Instructions to follow: Scan the data below for lines holding the word "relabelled", and copy each line found.

[Data extracted from a collection]
================

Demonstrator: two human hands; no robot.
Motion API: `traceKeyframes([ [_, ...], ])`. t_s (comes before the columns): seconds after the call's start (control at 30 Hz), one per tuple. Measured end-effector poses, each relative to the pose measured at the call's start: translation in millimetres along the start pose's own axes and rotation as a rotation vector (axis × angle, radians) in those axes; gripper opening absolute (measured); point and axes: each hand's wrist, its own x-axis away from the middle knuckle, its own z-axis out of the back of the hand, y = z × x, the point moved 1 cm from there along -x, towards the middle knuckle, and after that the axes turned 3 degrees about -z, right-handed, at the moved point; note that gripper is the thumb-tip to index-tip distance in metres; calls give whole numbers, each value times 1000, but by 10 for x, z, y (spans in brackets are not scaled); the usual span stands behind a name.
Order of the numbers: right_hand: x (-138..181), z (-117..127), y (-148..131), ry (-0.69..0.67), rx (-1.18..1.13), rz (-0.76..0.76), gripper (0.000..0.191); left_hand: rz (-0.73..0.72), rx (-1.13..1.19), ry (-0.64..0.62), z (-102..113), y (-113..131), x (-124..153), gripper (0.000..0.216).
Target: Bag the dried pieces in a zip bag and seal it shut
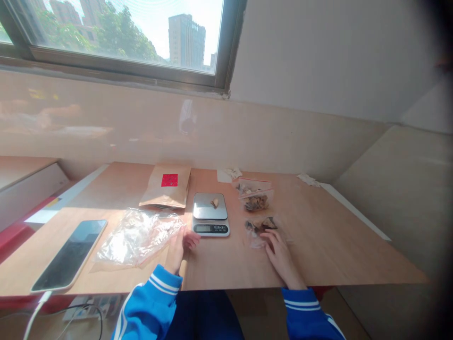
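A kitchen scale (211, 228) with a steel plate stands in the middle of the table, a small pale-brown dried piece (214, 203) lying on it. At the scale's lower left corner is my left hand (181, 246), its fingers apart and loosely bent, holding nothing that I can see. Beside its wrist lie clear plastic bags (138, 238). My right hand (278, 250) rests with fingers spread at a small clear bag (253, 238), where dark and brown dried pieces (262, 224) show. Just behind it, a zip bag (256, 202) holds more brown dried pieces.
A brown paper pouch (170, 193) with a red label lies behind the plastic bags. To the left is a phone (69, 257) with a white cable (37, 314). Crumpled white paper (229, 174) lies against the wall, and another scrap (308, 180) is farther right.
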Motion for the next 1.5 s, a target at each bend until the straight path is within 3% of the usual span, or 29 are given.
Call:
traceKeyframes([
  [0.07,-54,59,28,-27,37,24,28,-14,11,-15,5,-8,1,59],
  [0.17,-221,272,-28,78,174,-29,24,-21,21,-17,7,-13,5,57],
  [0.23,-414,430,-90,165,252,-78,23,-22,19,-14,5,-11,5,57],
  [0.3,-671,522,-141,159,309,-90,26,-14,19,-11,1,-3,4,57],
  [0.4,-1077,478,-160,70,362,-117,27,1,25,-7,-6,18,7,58],
  [0.53,-1363,182,-148,9,387,-127,27,12,22,9,-11,47,21,59],
  [0.63,-1260,-34,-183,138,380,-120,34,33,34,13,-6,49,25,60],
  [0.77,-869,-240,-224,342,306,-236,36,37,35,7,-5,27,13,60],
  [0.93,-559,-440,-149,286,260,-222,34,-5,-42,51,-28,33,31,61],
  [1.03,-539,-493,-88,273,254,-194,35,-27,-189,147,19,117,24,41],
  [1.13,-542,-495,-80,268,216,-170,36,-146,-372,231,196,244,-110,23],
  [1.27,-540,-456,-151,234,178,-183,38,-502,-657,413,592,350,-497,30],
  [1.33,-554,-411,-208,248,178,-210,39,-592,-793,501,783,351,-711,29],
  [1.4,-573,-342,-291,282,144,-214,40,-621,-877,540,928,332,-893,26],
  [1.5,-565,-224,-537,290,-28,-129,39,-540,-949,436,1034,273,-1072,26],
])
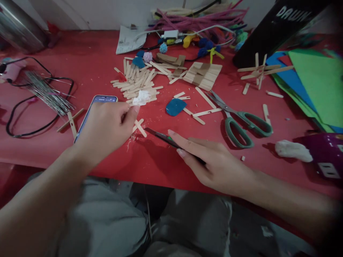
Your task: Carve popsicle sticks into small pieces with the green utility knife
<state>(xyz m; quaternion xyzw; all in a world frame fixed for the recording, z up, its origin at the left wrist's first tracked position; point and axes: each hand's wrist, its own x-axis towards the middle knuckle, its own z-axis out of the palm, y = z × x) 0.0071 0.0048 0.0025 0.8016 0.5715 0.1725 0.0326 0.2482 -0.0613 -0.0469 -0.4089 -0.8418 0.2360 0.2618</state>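
Observation:
Two crossed craft sticks (140, 127) form a small X at the fingertips of my left hand (114, 119). That hand is closed around one side of them, and its fingers hide part of the sticks. In my right hand (211, 157) is a box cutter (163, 137), gripped along its dark handle with the thumb on top. Its blade points left, with the tip close beside the crossed sticks. Small wood shavings (131, 141) lie just below the sticks. A phone (103, 99) is partly hidden under my left forearm and hand.
Behind my hands lie a pile of craft sticks (142, 80), a blue piece (175, 106) and green-handled scissors (238, 121). Metal wires (49, 92) and a black cord sit left. Coloured sheets (318, 82), a stick star (258, 71) and a black bottle (268, 35) are right.

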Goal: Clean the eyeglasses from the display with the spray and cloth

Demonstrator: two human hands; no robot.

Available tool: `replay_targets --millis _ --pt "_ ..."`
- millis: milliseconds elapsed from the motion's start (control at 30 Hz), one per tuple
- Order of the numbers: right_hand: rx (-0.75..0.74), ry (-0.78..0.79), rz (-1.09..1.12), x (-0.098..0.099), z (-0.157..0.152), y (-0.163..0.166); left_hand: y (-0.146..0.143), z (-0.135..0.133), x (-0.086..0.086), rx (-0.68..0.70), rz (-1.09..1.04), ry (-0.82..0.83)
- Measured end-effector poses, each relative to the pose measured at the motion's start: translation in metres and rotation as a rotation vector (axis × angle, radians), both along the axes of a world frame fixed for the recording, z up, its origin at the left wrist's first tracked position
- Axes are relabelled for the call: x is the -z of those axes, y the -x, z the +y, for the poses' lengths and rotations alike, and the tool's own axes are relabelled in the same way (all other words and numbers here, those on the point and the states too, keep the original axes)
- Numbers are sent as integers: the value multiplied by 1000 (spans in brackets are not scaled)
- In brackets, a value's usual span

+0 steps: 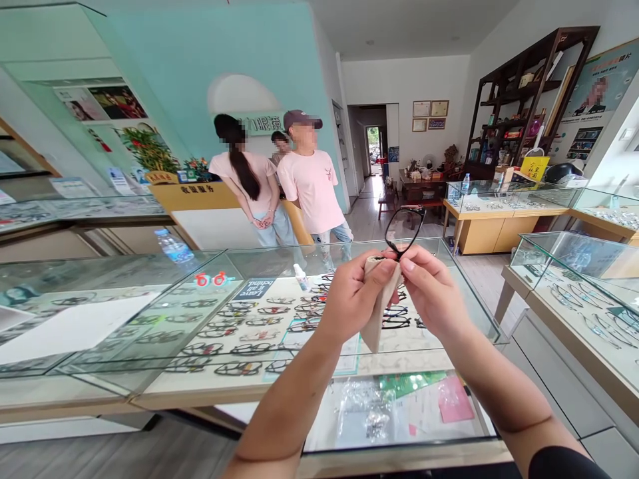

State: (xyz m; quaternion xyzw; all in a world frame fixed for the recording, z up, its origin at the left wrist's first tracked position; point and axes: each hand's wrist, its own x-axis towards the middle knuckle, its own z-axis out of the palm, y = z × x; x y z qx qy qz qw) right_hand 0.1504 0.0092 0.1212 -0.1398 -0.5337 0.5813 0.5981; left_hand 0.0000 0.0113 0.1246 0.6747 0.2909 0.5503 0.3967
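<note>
A pair of black-framed eyeglasses (403,233) is held up between my two hands above the glass display case, one lens standing upright. My left hand (357,293) is closed around a beige cleaning cloth (375,322), pinching it over the lower part of the glasses. The cloth's tail hangs down below the fingers. With thumb and fingertips my right hand (432,286) pinches the frame near its middle. The other lens is hidden by the cloth and my left fingers.
Rows of eyeglasses (259,311) lie inside the glass case, with a small white spray bottle (301,277) above them. A water bottle (174,246) and white papers (74,326) are on the left. An open drawer (319,419) holds packets. Two people in pink shirts (314,186) stand beyond the case.
</note>
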Motion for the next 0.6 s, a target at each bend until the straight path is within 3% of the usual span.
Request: replay_targets --millis 267,467,600 --pt "90 131 3 -3 3 -6 7 0 -6 99 172 -72" --pt "110 225 21 -7 3 -11 14 5 -5 166 281 -35" --pt "179 195 48 -4 9 -12 17 8 -6 168 266 -26"
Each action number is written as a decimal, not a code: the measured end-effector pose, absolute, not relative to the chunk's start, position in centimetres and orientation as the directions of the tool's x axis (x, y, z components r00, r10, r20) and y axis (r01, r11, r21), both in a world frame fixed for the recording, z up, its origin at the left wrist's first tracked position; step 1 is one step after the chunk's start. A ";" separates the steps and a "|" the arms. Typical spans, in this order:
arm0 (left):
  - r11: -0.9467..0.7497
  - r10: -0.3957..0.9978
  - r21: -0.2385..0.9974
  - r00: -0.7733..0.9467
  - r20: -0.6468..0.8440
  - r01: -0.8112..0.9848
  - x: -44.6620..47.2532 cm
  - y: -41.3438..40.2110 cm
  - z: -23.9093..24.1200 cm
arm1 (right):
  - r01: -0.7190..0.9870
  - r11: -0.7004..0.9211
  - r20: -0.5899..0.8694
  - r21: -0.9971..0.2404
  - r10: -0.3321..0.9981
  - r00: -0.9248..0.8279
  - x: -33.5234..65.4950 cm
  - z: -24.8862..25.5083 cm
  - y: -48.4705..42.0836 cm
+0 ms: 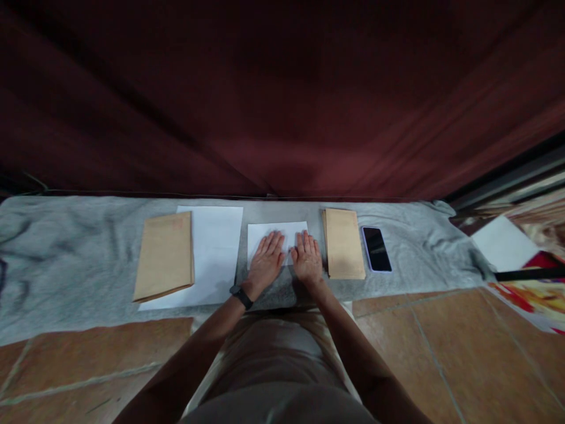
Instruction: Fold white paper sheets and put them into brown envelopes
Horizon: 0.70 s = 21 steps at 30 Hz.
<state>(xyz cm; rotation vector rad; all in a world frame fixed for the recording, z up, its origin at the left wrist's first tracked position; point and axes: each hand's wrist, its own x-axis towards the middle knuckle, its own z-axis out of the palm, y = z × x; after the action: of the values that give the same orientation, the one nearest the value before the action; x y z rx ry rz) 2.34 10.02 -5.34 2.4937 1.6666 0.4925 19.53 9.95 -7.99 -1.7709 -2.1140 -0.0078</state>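
Note:
A white sheet of paper, apparently folded, lies on the grey cloth in front of me. My left hand rests flat on its left half, fingers stretched out. Beside it my right hand presses flat on the right part, fingers nearly together and straight. Neither hand grips anything. To the left, brown envelopes lie partly over larger white paper. Just right of my right hand sits a stack of narrower brown envelopes.
A phone with a dark screen lies right of the narrower envelopes. Grey cloth covers the long surface. A dark red curtain hangs behind it. At far right are a white sheet and a colourful printed item.

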 end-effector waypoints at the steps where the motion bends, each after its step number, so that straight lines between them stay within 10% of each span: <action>1: -0.421 0.904 0.251 0.382 0.191 0.872 2.7 9.6 -5.3 | 0.949 0.206 0.286 -0.237 0.949 -0.134 19.5 -7.9 9.9; 21: -0.349 0.935 0.211 0.324 0.147 0.913 1.2 9.0 -5.0 | 0.954 0.156 0.319 -0.257 0.945 -0.069 20.1 -7.7 8.3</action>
<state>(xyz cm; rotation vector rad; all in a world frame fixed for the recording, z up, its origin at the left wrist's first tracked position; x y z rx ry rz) 1.20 9.00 -4.96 2.4820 1.7374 0.3716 20.10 8.30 -7.74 -1.8062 -2.0329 -0.0282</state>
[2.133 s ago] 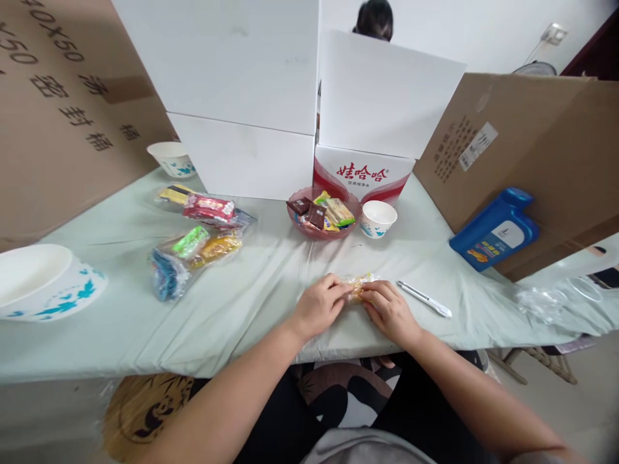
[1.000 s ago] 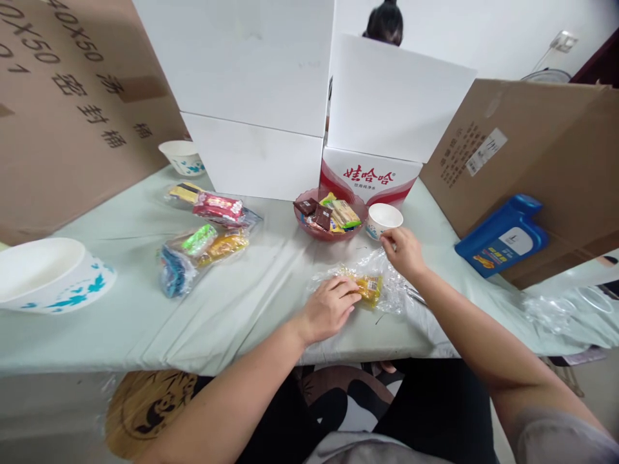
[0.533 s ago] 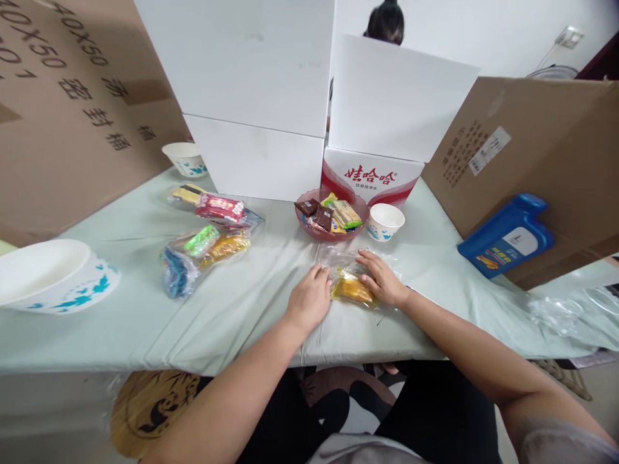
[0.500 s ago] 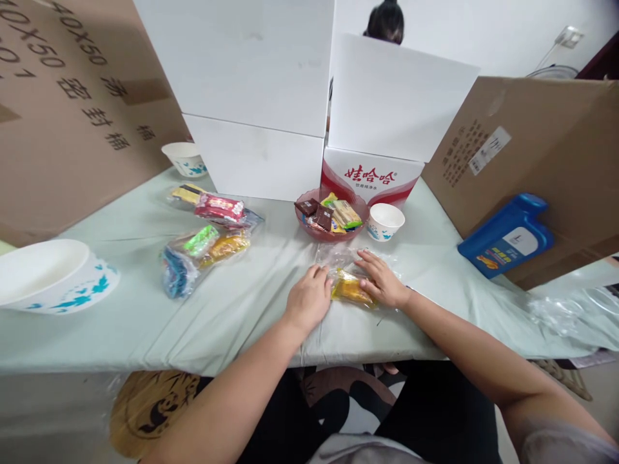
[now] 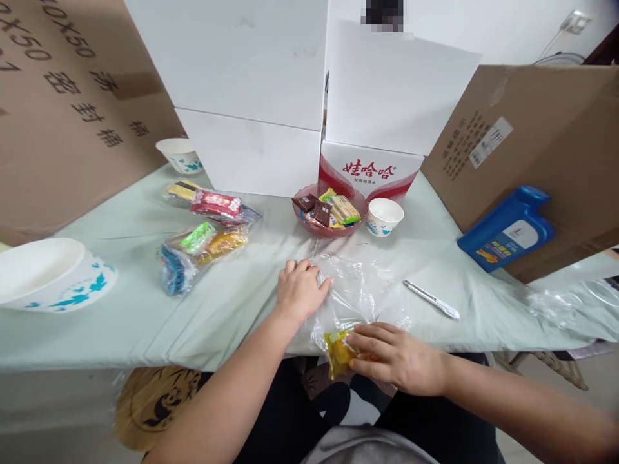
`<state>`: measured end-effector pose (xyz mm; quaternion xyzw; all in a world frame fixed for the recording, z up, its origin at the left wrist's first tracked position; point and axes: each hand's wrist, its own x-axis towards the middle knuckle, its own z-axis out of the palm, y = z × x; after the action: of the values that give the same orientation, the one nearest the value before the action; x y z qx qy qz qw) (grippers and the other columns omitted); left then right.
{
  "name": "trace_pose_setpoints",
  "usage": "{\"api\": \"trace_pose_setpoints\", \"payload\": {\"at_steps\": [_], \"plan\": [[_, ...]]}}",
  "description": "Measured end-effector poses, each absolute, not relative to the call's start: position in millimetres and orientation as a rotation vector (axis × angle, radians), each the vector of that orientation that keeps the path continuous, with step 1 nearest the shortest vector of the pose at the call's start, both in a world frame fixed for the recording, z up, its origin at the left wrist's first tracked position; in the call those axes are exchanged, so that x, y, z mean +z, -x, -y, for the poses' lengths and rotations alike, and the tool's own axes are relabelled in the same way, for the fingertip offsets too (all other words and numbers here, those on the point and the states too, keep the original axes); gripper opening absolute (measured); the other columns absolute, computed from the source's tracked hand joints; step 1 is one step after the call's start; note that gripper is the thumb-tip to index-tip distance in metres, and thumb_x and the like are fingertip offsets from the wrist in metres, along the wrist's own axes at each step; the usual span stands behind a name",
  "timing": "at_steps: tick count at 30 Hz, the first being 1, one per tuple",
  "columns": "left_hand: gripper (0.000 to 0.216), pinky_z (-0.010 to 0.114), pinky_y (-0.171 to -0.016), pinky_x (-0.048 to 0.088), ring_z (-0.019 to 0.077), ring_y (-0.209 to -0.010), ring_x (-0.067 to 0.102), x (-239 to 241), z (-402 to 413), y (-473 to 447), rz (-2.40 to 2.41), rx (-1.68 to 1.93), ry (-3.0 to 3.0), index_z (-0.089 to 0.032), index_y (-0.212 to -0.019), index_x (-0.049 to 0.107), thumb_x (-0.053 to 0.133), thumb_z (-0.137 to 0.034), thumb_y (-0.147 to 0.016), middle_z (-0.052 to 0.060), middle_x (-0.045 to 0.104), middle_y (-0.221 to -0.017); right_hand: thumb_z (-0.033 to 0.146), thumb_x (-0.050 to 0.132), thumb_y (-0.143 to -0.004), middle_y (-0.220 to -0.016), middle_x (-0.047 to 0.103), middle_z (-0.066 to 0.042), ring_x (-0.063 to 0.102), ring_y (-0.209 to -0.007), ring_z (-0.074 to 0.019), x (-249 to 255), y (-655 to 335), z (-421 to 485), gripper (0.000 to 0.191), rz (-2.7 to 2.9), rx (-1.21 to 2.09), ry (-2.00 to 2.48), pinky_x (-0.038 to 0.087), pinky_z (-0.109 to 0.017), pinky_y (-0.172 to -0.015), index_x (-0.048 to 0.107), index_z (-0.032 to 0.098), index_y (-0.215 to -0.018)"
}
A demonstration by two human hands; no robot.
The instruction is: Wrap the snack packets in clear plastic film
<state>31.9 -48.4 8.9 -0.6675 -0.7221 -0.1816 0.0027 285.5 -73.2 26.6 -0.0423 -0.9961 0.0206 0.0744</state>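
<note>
A clear plastic bag (image 5: 360, 293) lies on the pale green tablecloth near the table's front edge. My left hand (image 5: 300, 290) rests on the bag's left end, fingers curled and pressing it to the table. My right hand (image 5: 394, 354) sits at the bag's near end, past the table edge, with its fingers lying over a yellow-orange snack packet (image 5: 337, 351) inside the bag.
A pink bowl of wrapped snacks (image 5: 329, 212) and a small paper cup (image 5: 383, 216) stand behind the bag. A utility knife (image 5: 432, 299) lies to the right, a blue jug (image 5: 507, 229) beyond it. Snack bags (image 5: 203, 241) and a white bowl (image 5: 48, 274) lie left. Boxes wall the back.
The yellow packet has been drawn toward me to the table's edge under my right hand. The bag now lies stretched out flat, held at its far left by my left hand.
</note>
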Motion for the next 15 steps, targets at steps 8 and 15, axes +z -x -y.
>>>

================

Solved problem:
- Axes are relabelled for the call: x is the -z of those axes, y the -x, z the +y, for the poses' lengths and rotations alike, and the tool's own axes are relabelled in the same way (all other words and numbers here, those on the point and the states too, keep the original axes)
  "description": "Measured end-effector poses, each absolute, not relative to the call's start: position in millimetres and orientation as a rotation vector (axis × angle, radians), each the vector of that orientation that keeps the path continuous, with step 1 nearest the shortest vector of the pose at the call's start, both in a world frame fixed for the recording, z up, its origin at the left wrist's first tracked position; in the call those axes are exchanged, so that x, y, z mean +z, -x, -y, for the poses' lengths and rotations alike, and the tool's own axes are relabelled in the same way, for the fingertip offsets too (all other words and numbers here, those on the point and the states too, keep the original axes); gripper opening absolute (measured); the other columns absolute, computed from the source's tracked hand joints; step 1 is one step after the call's start; note that gripper is the thumb-tip to index-tip distance in metres, and thumb_x and the like are fingertip offsets from the wrist in metres, along the wrist's own axes at each step; the usual span stands behind a name",

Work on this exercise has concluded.